I have 2 iPhones - a 6s and a 14. I kept 6s instead of trading it because of its unique design, rounded corners, curved screen, headphone jack, 3D touch, TouchID and more and it was the last release with these features. Plus it is in pristine condition. I used to use it for playing music into a Bluetooth speaker but recently, its BT is broken and Apple quoted $300 to install new BT.

The issue of not able to upgrade to iOS 15 has something to do with the first batch of phones when a new version of iPhone is launched which get dated sooner than the batches of phones that get sold a few months after release. Maybe Apple is silently upgrading some hardware in their later batches of phones as months go by or their newer version updates of iOS is not cleaning up old files and leaving too many outdated files behind causing these first batch of phones to choke and brick faster (a vanilla installation of Windows creates over quarter-million files, how many of them get cleaned up with future updates we don’t know). There was a comment on Apple forums about these first batch of phones bricking sooner back in iPhone 4 and 5 days. My 6s is the fist batch (purchased as preorder), now on iOS 13.5 and too sluggish with poor response on screen taps. I’ve seen some people upgraded to their 6s to iOS 14 who said they purchased them a few months after their release.

In poorer countries, many people don’t have computers. All they have is an Android phone which is their pocket computer. Most of them cannot afford to upgrade to newer versions and are stuck with older hardware and apps and IC v5 needs to support older browsers; otherwise these users would get locked out of IC v5. Chrome v93 would manifest similar behaviors on iOS or Android and users of both O/S would have similar issues using Chrome v93.

Check out the attached screenshot and video (play the video in FULL SCREEN mode). You could buy a 6s with iOS 13 or an Android phone with Chrome v93 dirt cheap to test it out.

Forums - Invision Community 5.png

Edited by WebCMS

@WebCMS I think this is because the iPhone 6s does not support CSS pseudo-classes such as "is" or "where" and other newer standards such as "color-mix", "oklch", "calc" and so on.

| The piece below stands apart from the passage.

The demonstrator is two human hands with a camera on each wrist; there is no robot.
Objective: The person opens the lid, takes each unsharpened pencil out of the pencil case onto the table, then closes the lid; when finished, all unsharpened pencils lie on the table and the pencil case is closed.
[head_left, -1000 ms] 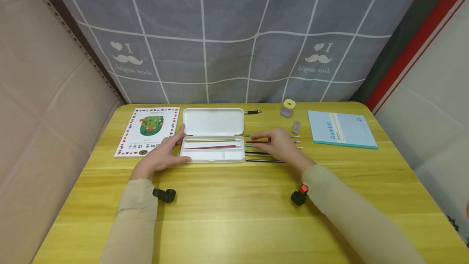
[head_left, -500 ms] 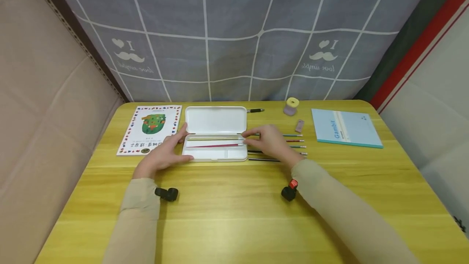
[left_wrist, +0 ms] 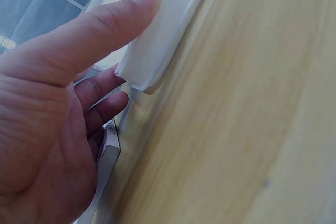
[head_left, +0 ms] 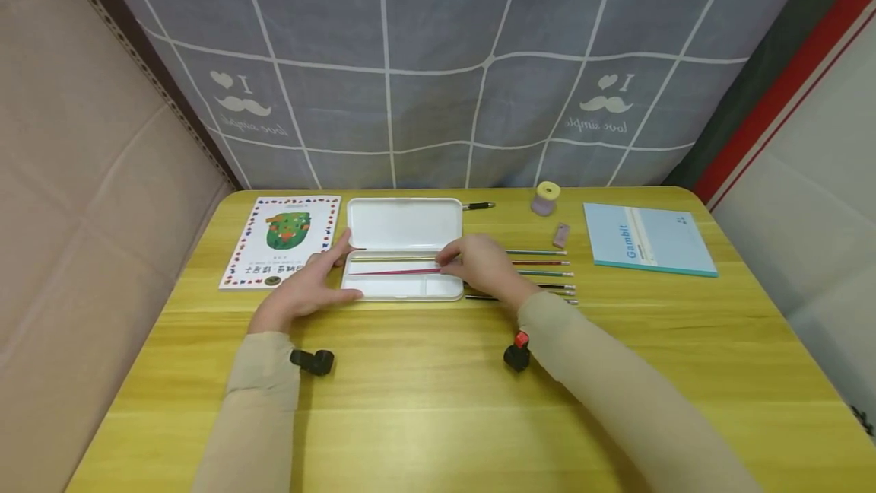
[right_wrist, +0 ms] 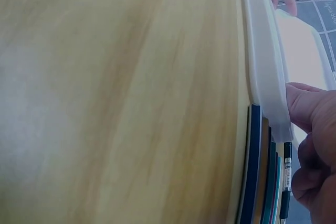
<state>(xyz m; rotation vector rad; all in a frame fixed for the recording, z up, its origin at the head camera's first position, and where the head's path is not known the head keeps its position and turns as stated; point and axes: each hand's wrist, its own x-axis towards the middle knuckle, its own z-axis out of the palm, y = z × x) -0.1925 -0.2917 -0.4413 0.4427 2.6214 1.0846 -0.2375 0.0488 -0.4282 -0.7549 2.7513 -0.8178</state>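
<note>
A white pencil case (head_left: 379, 289) lies open, its lid folded back. Inside are a pink pencil (head_left: 393, 272) and a yellowish pencil (head_left: 390, 259) behind it. My left hand (head_left: 297, 287) holds the case's left end, thumb at the front edge (left_wrist: 142, 61) and fingers at the far corner. My right hand (head_left: 482, 268) reaches over the case's right end and pinches the pink pencil's end; the fingertips cover the exact contact. In the right wrist view, the thumb (right_wrist: 302, 103) dips into the case. Several pencils (head_left: 544, 274) lie side by side under and beyond my right hand.
A picture booklet (head_left: 280, 238) lies left of the case. A black pen (head_left: 479, 205) pokes out by the lid. A yellow-topped small container (head_left: 545, 200), an eraser (head_left: 561, 235) and a blue notebook (head_left: 650, 238) stand or lie at the right. A curtain hangs behind the table.
My right hand has moved left, from above the loose pencils to the right end inside the case. My left hand stays at the case. The view has shifted slightly.
</note>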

https://caniuse.com/css-matches-pseudo

https://caniuse.com/mdn-css_selectors_where

Can you show what v4 looks like?

Even though v5 uses very modern CSS code, care has been taken to ensure old devices can still render everything correctly thanks to fallback code. With that said, if the operating system on these devices purposely isn’t being upgraded, it becomes incredibly tough to start supporting them. The usage of iOS 13 is only 0.01% according to β€œCanIUse”, and I wasn’t even able to find a used 6S which was running iOS 13 on any marketplace website in my country, so this is most definitely a very uncommon situation.

During development, I’ve been testing v5 using a Macbook Air from early 2015 (before the iPhone 6S was even announced) and it’s working great. I believe your iPhone 6S would also do the same if you were to upgrade, since iOS 15 comfortably handles v5. I agree that v5 could look a little more presentable for vintage operating systems, but I can’t make any promises that everything will work (CSS isn’t the only culprit here, we’re also using modern JS and new HTML elements too).

On 10/7/2024 at 7:06 AM, Mat said:

@WebCMS I think this is because the iPhone 6s does not support CSS pseudo-classes such as "is" or "where" and other newer standards such as "color-mix", "oklch", "calc" and so on.

https://caniuse.com/css-matches-pseudo

https://caniuse.com/mdn-css_selectors_where

Can you show what v4 looks like?

v4 works fine on Chrome v93 and iOS 13.5; otherwise, I would have reported this long ago even before v5.

If you want screenshots and video, I can upload them.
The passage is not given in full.